Tabela 1: Composição dos buffers utilizados neste protocolo.

Figura suplementar S1. (A) As células RPE1 foram sincronizadas à fase G0 usando inanição de soro por 72 h e posteriormente liberadas em diferentes fases do ciclo celular pela reintrodução do soro. Os gráficos de pontos mostram células nas fases G0/G1, S ou G2/M, onde horas indicam o tempo após a readição de soro após a inanição do soro. O gráfico à direita mostra a porcentagem de células G0/G1, S e G2/M em cada condição. A análise da FACS foi realizada utilizando um kit de proliferação celular comercialmente disponível usando EdU e iodeto de propídio de acordo com as recomendações do fabricante. (B) Western blot não cortado para a Figura 1. Os números mostram marcadores de peso molecular em kDa. PARP1 foi usado como controle de carga e carregado no gel que também foi desenvolvido contra CCNA2, p27 (mais despojado para PCNA) e pH3 (S10) (posteriormente descascado para H3) cortando a membrana. CCNB1 e RPA2 foram carregados em um gel separado, usando a mesma quantidade de lisado proteico para garantir a comparabilidade. (C) Western blot não cortado para a Figura 3. Os números mostram marcadores de peso molecular em kDa. Abreviação: EdU = 5-etinil-2'-desoxiuridina. Clique aqui para baixar este arquivo.

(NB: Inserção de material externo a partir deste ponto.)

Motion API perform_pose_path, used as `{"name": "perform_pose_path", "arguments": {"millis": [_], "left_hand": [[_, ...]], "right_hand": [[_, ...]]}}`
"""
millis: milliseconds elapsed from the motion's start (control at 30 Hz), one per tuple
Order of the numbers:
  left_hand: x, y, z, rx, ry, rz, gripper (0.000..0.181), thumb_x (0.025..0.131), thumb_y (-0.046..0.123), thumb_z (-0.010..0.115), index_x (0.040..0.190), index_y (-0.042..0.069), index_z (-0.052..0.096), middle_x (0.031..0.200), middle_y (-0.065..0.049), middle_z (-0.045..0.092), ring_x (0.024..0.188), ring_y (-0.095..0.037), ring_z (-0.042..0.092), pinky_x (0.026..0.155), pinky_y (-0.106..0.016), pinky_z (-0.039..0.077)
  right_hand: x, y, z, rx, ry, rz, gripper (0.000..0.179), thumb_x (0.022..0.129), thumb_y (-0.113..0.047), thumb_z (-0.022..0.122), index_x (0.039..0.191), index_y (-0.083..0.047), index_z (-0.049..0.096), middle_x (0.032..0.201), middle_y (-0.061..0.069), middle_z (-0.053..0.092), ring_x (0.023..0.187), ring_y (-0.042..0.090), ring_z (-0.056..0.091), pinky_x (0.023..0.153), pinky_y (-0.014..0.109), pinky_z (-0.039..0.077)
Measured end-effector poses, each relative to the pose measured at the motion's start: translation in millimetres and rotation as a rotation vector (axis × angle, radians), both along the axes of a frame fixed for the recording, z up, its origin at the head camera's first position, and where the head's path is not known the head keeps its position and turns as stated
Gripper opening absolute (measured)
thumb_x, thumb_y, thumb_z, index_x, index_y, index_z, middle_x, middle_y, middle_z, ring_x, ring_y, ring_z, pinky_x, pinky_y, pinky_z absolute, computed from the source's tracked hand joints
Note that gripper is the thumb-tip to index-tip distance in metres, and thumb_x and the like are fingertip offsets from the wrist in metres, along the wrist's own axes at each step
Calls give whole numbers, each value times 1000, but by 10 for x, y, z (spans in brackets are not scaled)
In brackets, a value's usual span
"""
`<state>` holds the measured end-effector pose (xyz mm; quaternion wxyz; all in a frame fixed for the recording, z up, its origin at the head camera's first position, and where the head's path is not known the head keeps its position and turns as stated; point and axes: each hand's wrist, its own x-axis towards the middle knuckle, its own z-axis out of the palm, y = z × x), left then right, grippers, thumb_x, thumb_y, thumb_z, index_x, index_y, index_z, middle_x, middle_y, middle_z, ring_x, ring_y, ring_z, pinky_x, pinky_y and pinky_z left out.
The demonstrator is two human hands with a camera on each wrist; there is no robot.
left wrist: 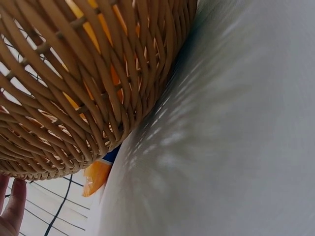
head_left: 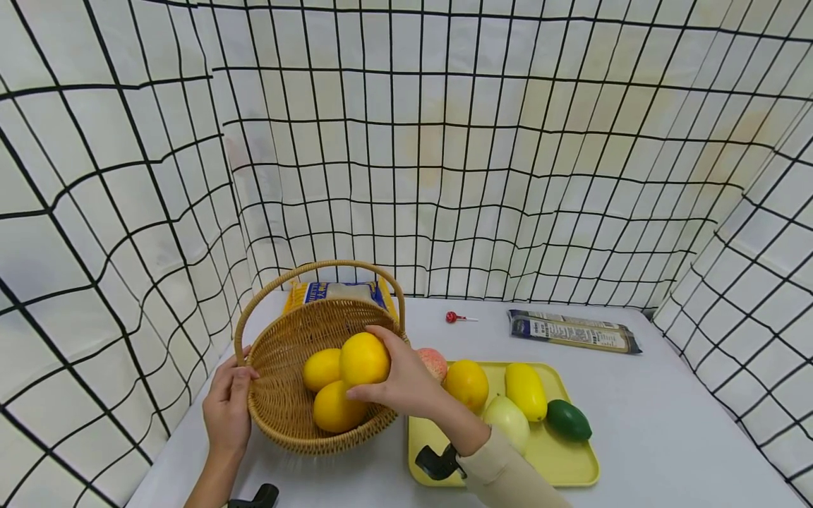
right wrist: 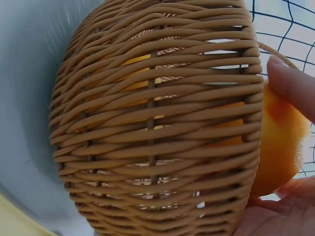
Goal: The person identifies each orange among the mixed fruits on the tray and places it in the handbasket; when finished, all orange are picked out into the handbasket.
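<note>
My left hand [head_left: 229, 406] holds the left rim of a wicker basket [head_left: 279, 384] by its handle's foot; in the left wrist view only fingers [left wrist: 15, 204] show beside the woven wall. The basket tilts, its opening turned toward me. My right hand [head_left: 406, 377] grips an orange [head_left: 365, 360] between thumb and fingers, at the basket's right side over the opening. Inside lie two more orange-yellow fruits, one yellower fruit [head_left: 321, 369] and one orange fruit [head_left: 339, 408]. In the right wrist view the held orange [right wrist: 280, 142] shows past the rim, partly hidden by the basket.
Right of the basket, a yellow tray [head_left: 559, 466] bears an orange [head_left: 466, 384], a peach-like fruit [head_left: 432, 363], a pale green fruit [head_left: 507, 423], a long yellow fruit [head_left: 526, 391] and a dark green fruit [head_left: 568, 420]. Behind are a lollipop [head_left: 452, 317], a flat packet [head_left: 574, 331] and a yellow-blue bag [head_left: 339, 291].
</note>
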<state>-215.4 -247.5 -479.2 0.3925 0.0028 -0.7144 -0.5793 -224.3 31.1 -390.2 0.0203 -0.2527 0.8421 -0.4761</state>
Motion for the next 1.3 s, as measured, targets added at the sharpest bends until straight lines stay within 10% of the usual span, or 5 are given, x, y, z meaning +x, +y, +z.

Figura Suplementar S2: (A) Imagens representativas ilustram focos de ssDNA usando o anticorpo BrdU (verde); As células da fase S são destacadas pela ciclina A2 (vermelho); e DAPI foi usado para contra-corar o DNA nuclear (azul). As células RPE1 foram mantidas em BrdU 10 μM por 48 h antes do tratamento adicional. Após 48 h, as células foram tratadas com H2O2 (250 μM) por 1 h ou Neocarzinostatin (0,5 μg/mL) por 4 h antes da fixação. Uma linha tracejada branca denota a borda de cada núcleo. Barra de escala = 5 μm. (B) Coloração BrdU de células RPE1 com e sem condição de desnaturação. Células RPE1 assíncronas foram pré-tratadas com 10 μM BrdU por 48 h. Barra de escala = 10 μm. (C) As medidas para o número de focos/núcleo de BrdU foram realizadas a partir de dois experimentos independentes em células RPE1 sincronizadas G1. Apenas células EdU-negativas foram consideradas durante a análise. As linhas representam o valor médio nos gráficos. Para análise estatística foi realizado o teste ANOVA não paramétrico (Kruskal-Wallis). O 'ns' indica diferença não significativa. O número de núcleos analisados foi o seguinte: NT n = 52, NCS n = 105, H2O2 n = 82. Abreviações: siNT = controle de siRNA não direcionado; BrdU = 5-bromo-2'-desoxiuridina; DAPI = 4',6-diamidino-2-fenilindol; RPE1 = células epiteliais pigmentares da retina imortalizadas por hTERT; NCS = Neocarzinostatina. Clique aqui para baixar este arquivo.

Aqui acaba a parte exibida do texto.